Tampoco le di mucha importancia, muy cerca estaba ya Burguete, que dicen las guías que es un pueblo que cita Hemingway en Fiesta y que está lleno de casas blasonadas del XVII y el XIX. A mi me llamó más la atención que la iglesia y la calle estén dedicadas a San Nicolás de Bari santo al que mi madre, no se por qué, le encomendó el buen parto de su primer hijo prometiéndole a cambio, que le pondría su nombre. Por eso mi hermana lleva como segundo nombre el de Nicolás de Bari. Pero es verdad que es un pueblo en el que destaca la cantidad de casas buenas que hay. Realmente el pueblo en conjunto es impresionante Tanto, que por ver con detalle cada rincón me despisté de las señales del camino y anduve como dos kilómetros de más. Cuando di con la ruta, que estaba precisamente junto a la sucursal del Santander, sucursal semi escondida, como si hubieran tenido que disimular la oficina para no estropear el conjunto del pueblo.

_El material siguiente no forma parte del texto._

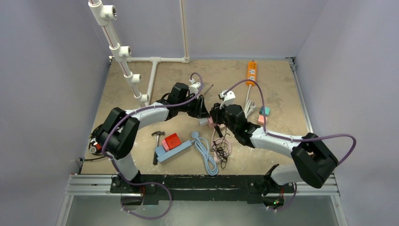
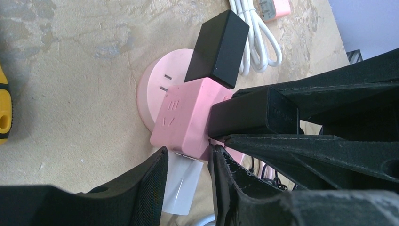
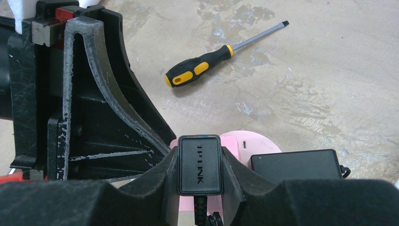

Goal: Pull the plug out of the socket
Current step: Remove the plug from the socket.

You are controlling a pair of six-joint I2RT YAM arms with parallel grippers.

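right wrist: gripper (image 3: 199, 170) clamps black plug (image 3: 199, 160) in pink socket (image 3: 251, 141).

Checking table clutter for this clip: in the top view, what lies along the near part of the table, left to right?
hammer → red block → light blue cable → black cable tangle

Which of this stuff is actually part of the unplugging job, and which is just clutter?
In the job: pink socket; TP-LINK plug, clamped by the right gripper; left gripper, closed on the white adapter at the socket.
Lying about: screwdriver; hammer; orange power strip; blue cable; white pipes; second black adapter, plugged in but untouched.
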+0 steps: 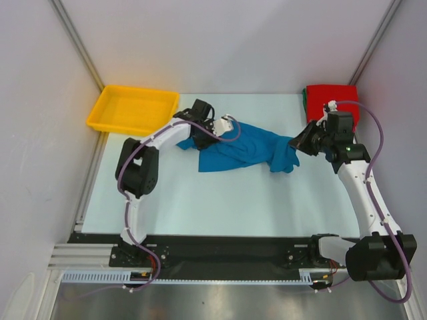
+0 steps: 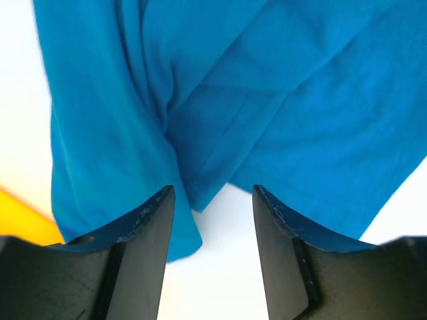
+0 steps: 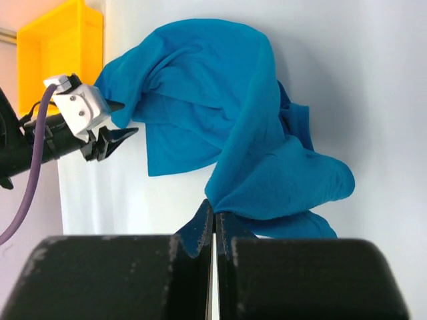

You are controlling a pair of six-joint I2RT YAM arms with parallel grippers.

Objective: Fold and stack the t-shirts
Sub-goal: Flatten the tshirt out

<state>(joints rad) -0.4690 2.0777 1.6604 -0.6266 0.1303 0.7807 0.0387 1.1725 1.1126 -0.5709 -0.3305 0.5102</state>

Cuando recuperé la ruta hacía un sol radiante y lo fui disfrutando entre campos con ovejas y caballos, que pastaban libremente, y pequeños bosques de hoja caduca en los que tuve que sortear dos riachuelos hasta llegar al El Espinal donde tuve la tentación de hacer la primera parada. Tentación que vencí por preferir hacer el primer descanso en la mitad de la etapa. En el km 11, en Bizcarreta, seguro de que habría allí un bar para tomarme unas tostadas y una zero.
Y lo había: Casa Juan. Que se anunciaba con un gran cartel a la entrada del pueblo prometiendo mucho más de lo que da, a pesar de sus “25 años de experiencia atendiendo a peregrinos”. Pero para llegar a Bizcarreta atravesamos un bosque de hayas con un sotobosque de boj y acebo. Nunca pensé que hubiera tantos arbustos de boj juntos y durante tantos kilómetros, pues casi están presentes hasta Zubiri.
De los 21 kilómetros de esta etapa lo más duro está después del km 13, a la salida de Lintzoain hay un camino de cemento tan empinado que me hizo pensar en los ocho o diez pisos que a veces subo andando a casa de mi hija y donde siempre me tienta llamar en el sexto pidiendo socorro.
Bueno, el camino no es fácil pero al final no sabes si son peores las subidas o las bajadas. Como el largo descenso que te deja en el mismísimo Puente de la Rabia, en Zubiri. Os iba a hablar de la primera vez que yo oí el nombre de Zubiri y de aquel profesor de Filosofía que nos explicaba a Heráclito, el de no te bañarás dos veces en el mismo río, diciéndonos: Cómo van ustedes a perder el autobús si ni siquiera es suyo. Como si no se pufiera perder algo prestado. Pero a lo mejor mañana. Pues Zubiri es punto de partida y también admite una parrafada al comienzo de la próxima etapa.